The manor of Bramshaw, together with that of Britford, appears to have been granted by one of the Norman kings to the family of de Lacy sometime during the 12th century. In the 15th century, it was sold to Robert Lord Hungerford. It switched hands during the Wars of the Roses, but in 1485 it was back in the hands of the Hungerford family, being awarded to Mary Hungerford, wife of Sir Edward Hastings. Their grandson, the third Earl, sold the manor of Bramshaw (which from this time seems to have been also known as "Moore Closes") in 1561. It was sold several times in the next 150 years, until it was purchased in 1713 by Richard Paulet, in whose family the manor remained until 1887.

==Government==
Bramshaw was partly in Wiltshire and partly in Hampshire until the "County of Southampton Act 1894" placed it all into Hampshire. The county boundary ran through the churchyard, and through the church, which had its nave in Wiltshire and its chancel in Hampshire. There were separate parish councils, one for Bramshaw (Hampshire) and one for Bramshaw (Wiltshire), which survived as Bramshaw (West) and Bramshaw (East) until 1932 when they were unified.

==Church==
Saint Peter's church belonged at an early date to the Premonstratensian priory of Britford. In 1158, however, Henry II granted the church to Salisbury Cathedral, when it was appropriated to the resident canons, and from that date the patronage was in the hands of the Dean and chapter of Salisbury. The current church dates from the 13th century, albeit with many later additions. The earliest part of the church is the west end of the nave, which is of mid-13th-century date, and there is a cambered beam roof of late 15th century date. Much of the rest of the church, including the chancel and vestry, are of 19th century construction.

==Education==
Bramshaw village school was founded in 1812 and closed in July 1977. Through those 165 years it served the children of Bramshaw and nearby hamlets in the New Forest, Brook, Fritham and Furzley. Children passed through Bramshaw School, usually on their way to labouring and servant jobs in the forest and on the estates.
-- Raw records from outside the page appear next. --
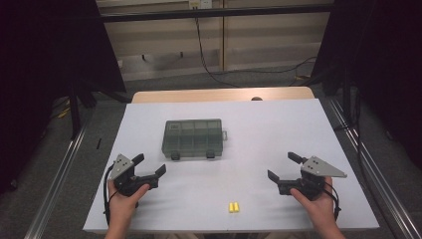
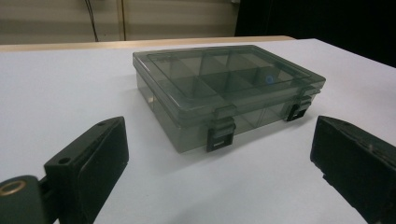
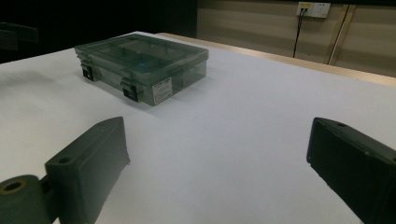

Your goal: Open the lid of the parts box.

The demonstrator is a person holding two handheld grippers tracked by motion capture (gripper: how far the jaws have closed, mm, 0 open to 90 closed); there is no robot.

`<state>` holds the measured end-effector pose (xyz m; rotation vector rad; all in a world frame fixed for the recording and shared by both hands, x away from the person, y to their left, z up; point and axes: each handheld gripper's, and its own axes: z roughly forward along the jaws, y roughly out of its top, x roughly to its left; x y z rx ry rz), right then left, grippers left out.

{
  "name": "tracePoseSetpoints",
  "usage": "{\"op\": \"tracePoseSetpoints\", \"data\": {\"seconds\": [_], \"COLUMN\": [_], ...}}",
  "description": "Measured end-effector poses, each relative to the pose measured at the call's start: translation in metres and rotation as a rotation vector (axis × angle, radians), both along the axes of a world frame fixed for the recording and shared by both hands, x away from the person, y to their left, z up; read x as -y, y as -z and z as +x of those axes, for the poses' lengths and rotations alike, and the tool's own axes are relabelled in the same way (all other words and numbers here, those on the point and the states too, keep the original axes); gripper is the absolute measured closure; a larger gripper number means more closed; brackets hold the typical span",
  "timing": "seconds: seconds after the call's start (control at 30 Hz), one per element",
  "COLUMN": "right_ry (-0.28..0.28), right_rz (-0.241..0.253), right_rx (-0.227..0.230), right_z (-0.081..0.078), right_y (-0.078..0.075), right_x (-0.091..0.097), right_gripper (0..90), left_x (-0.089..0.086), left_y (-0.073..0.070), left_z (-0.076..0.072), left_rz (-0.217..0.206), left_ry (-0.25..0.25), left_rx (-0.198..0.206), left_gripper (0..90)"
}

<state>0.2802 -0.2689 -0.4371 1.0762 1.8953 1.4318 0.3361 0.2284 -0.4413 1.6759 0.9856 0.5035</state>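
Note:
A smoky clear plastic compartment box [image 1: 193, 138] lies shut in the middle of the white table, its two black latches facing me. The same box [image 2: 219, 93] appears close ahead in the left gripper view and farther off at the upper left as box [image 3: 142, 65] in the right gripper view. Two small yellow pieces [image 1: 234, 206] lie side by side near the front edge. My left gripper [image 1: 149, 165] rests open at the front left, nothing between its jaws. My right gripper [image 1: 283, 167] rests open at the front right, likewise holding nothing.
The white table top [image 1: 278, 129] ends in a bare wooden strip [image 1: 219, 94] at the back. Dark curtains stand on both sides, and a black cable [image 1: 204, 55] hangs down the far wall onto the floor. Metal rails run along the floor on each side.

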Motion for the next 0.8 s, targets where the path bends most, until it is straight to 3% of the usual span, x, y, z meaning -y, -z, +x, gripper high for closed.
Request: {"op": "tracePoseSetpoints", "data": {"seconds": [0.2, 0.57, 0.8], "right_ry": [-0.030, -0.041, -0.067], "right_rz": [-0.022, 0.005, -0.004], "right_rx": [0.003, -0.024, -0.049], "right_z": [0.004, 0.022, 0.033], "right_y": [0.000, 0.000, -0.002], "right_x": [-0.008, -0.024, -0.039], "right_gripper": [5.0, 10.9, 14.9], "left_x": [0.002, 0.002, 0.003], "left_y": [0.001, 0.004, 0.003], "left_z": [0.004, 0.012, 0.013], "left_rz": [0.003, 0.002, 0.000], "left_ry": [0.005, 0.008, 0.014], "left_rx": [-0.001, -0.035, -0.027], "left_gripper": [5.9, 10.2, 15.9]}}
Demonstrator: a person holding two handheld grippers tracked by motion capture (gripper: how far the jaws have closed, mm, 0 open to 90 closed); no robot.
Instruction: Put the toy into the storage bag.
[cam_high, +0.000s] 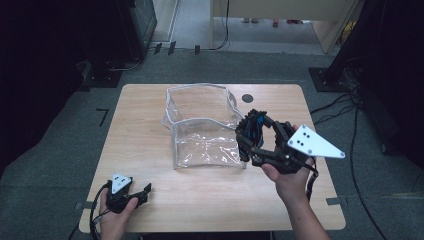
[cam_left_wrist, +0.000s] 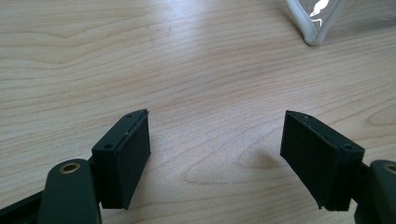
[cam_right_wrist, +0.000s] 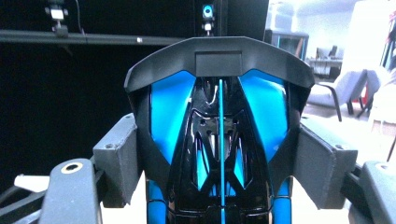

The school began life as a Boys' School, registered as a National School in 1812 with the Girls' and Infants' School being registered in 1819. At that time it was described as 'privately owned', only being registered as a Public Elementary School in 1851 when it began to be supported with government funding. George Eyre (1772–1837), owner of the local Warrens Estate. founded the school, 'demonstrating a paternalistic attitude to the labourers and their children, while providing a picturesque addition to the village scene'. The school remained connected to the Eyre family until the death of the Mrs Eyre in 1933.

After the Education Act 1944 introduced the eleven plus examination, older boys and girls moved to a new Secondary Modern School at Bartley, leaving two classes of 5 to 7 and 7 to 11-year-olds. When the school closed in 1977, 5 to 8+ year olds went to Copythorne First School while children from 8+ to 12+ went to Bartley Middle School. The school building has become a private dwelling.